I truly truly believe in the healing power of coming back into the body, and the healing that processing old emotion brings. Not only because it just intuitively makes sense, but it really did help me, and so many people I’ve worked with (and readers I’ve heard from!).
Though, there is also no “end” to the emotional work. There is no end to the learning and the processing and the breathing and feeling. And even though I need to remind myself of this all of the time, I’m going to remind you, too: there is no rush.
I believe you can make all of this as simple or elaborate as you want. And that everyone is going to have a different approach to “processing their shit” that resonates most with them. That’s why I boiled “energy work” down to the most simple version in The F*ck It Diet: breathing and feeling. And lying down.
That’s all for this week! I am trying to email every Tuesday, alternating free and paid. Next week will be The Boob Saga Part 2, behind the paywall, then another free post in two weeks (subject TBD!)
Next week, I’m going to import my entire podcast (The F*ck It Podcast!) into substack, and start sending the new episodes out by email as well. I haven’t figured out what my new podcast schedule will be, or if those updates will replace the written free newsletter each week, or if they’ll come in addition to the written free newsletter… I’ll have to play around with it and see what makes sense (and what is doable! these posts take a while to write, and podcast episodes take a while to create as well, so doubling up may not happen).

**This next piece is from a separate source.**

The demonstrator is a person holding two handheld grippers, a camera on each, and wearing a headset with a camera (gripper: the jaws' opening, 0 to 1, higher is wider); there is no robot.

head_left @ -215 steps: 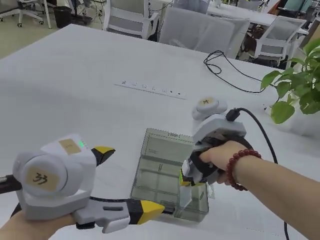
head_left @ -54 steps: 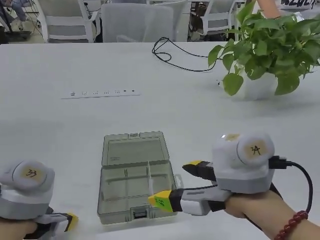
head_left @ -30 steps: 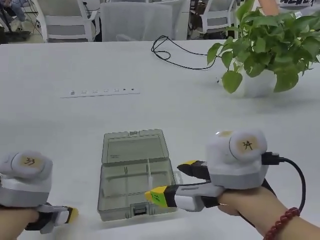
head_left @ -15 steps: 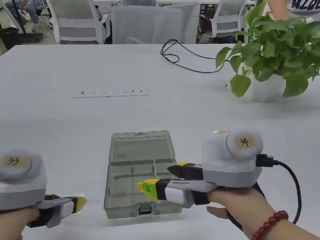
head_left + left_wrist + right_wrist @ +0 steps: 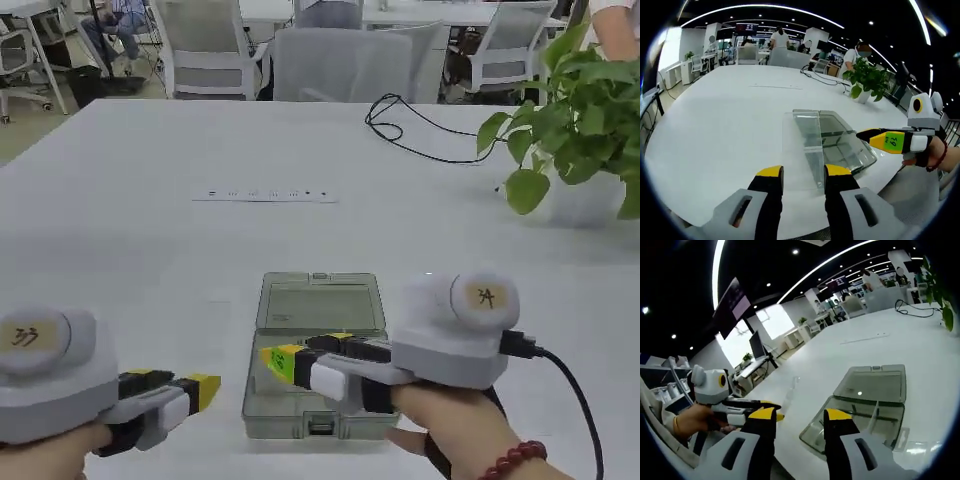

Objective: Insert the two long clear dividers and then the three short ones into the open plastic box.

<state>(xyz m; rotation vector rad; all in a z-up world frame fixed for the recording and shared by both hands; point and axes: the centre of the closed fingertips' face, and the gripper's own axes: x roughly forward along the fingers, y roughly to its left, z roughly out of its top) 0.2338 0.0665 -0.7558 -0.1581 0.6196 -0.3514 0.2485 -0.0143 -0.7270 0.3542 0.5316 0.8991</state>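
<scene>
1. The box (image 5: 280,427) lies open on the table (image 5: 150,230) right in front of the person. Its lid (image 5: 320,305) is folded flat on the far side, so the tray faces up and can be reached from above and from either side.
2. The left gripper (image 5: 804,172) sits low to the left of the box, just above the table. Its jaws look clenched on a clear divider (image 5: 801,145), which reaches forward from between the tips. In the left gripper view the divider overlaps the near corner of the box. Held off the table like this, it seems ready to be carried over the tray.
3. The right gripper (image 5: 308,352) hovers over the near half of the tray, pointing left across it. Its jaws are released with nothing between them, probably so it can steady or guide the incoming piece.
4. In the right gripper view, one upright divider (image 5: 874,416) stands in the tray along its length, and the tray beside it looks bare. From that I judge the job to be at the second long piece, with the three short ones not yet in.
5. The clear plastic is thin and hard to see against the white table. Lining up its ends with the box walls likely calls for a slow, level drop, since a tilt could jam one end.
</scene>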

And you will also be able to access the podcast episodes on whatever app you use for podcasts (apple, spotify, etc). Regular podcast episodes will be free (as they always have been) but I’m going to be adding in a feature where I also read these long posts out-loud, and that will only be for paid subscribers. So for instance, this would be a free newsletter post, but if you pay, you can also listen to it!
Ok, more soon!
~Caroline
Oh. My. God.
I read this following the full blood moon in Scorpio. I’d already done a bunch of releasing over the weekend before the full moon. Masking a list of my unworthiness and fears to release during the full moon. Took a bath, with all the salts and oils and candles to continue releasing all that energy. Then, right before burning the list, I got an intuitive hit to cut the karmic ties to the most sexually and emotionally abusive men in my life. Cut the ties, then burned the list.
Today, I’m laying on my yoga mat, reading your email, rocking back and forth (stimulates the vagus nerve) and I decide to start tapping. “I know that my worth has been tied to my appearance and sexuality…” etc… did some yoga. Gave a two hour massage to someone, then finished reading your article. At some point near the end, I burst into tears. Realized I’d moved all that energy and I just needed to process it.
Thank you thank you thank you. I feel light and free for the first time in my 54 years on this planet. And I’m not even at my goal weight! 🙀🤣
Your newsletters are low key my favorite part of Tuesday. You did an amazing job explaining energy work, fascia, acupuncture, and the healing process. I’m a naturopath, acupuncturist, and practice craniosacral therapy and a lot of what you said mirrors how I explain this stuff to my patients.
RLS is a tough one and is often very individual in its resolution. Usually a combo of comprehensive mineral support, nervous system, fascia, and gut. A super weird old remedy that has worked for some of my folks (maybe 30%?) is a bar of soap at your feet when you sleep. Doesn’t matter if it’s above or below the fitted sheet.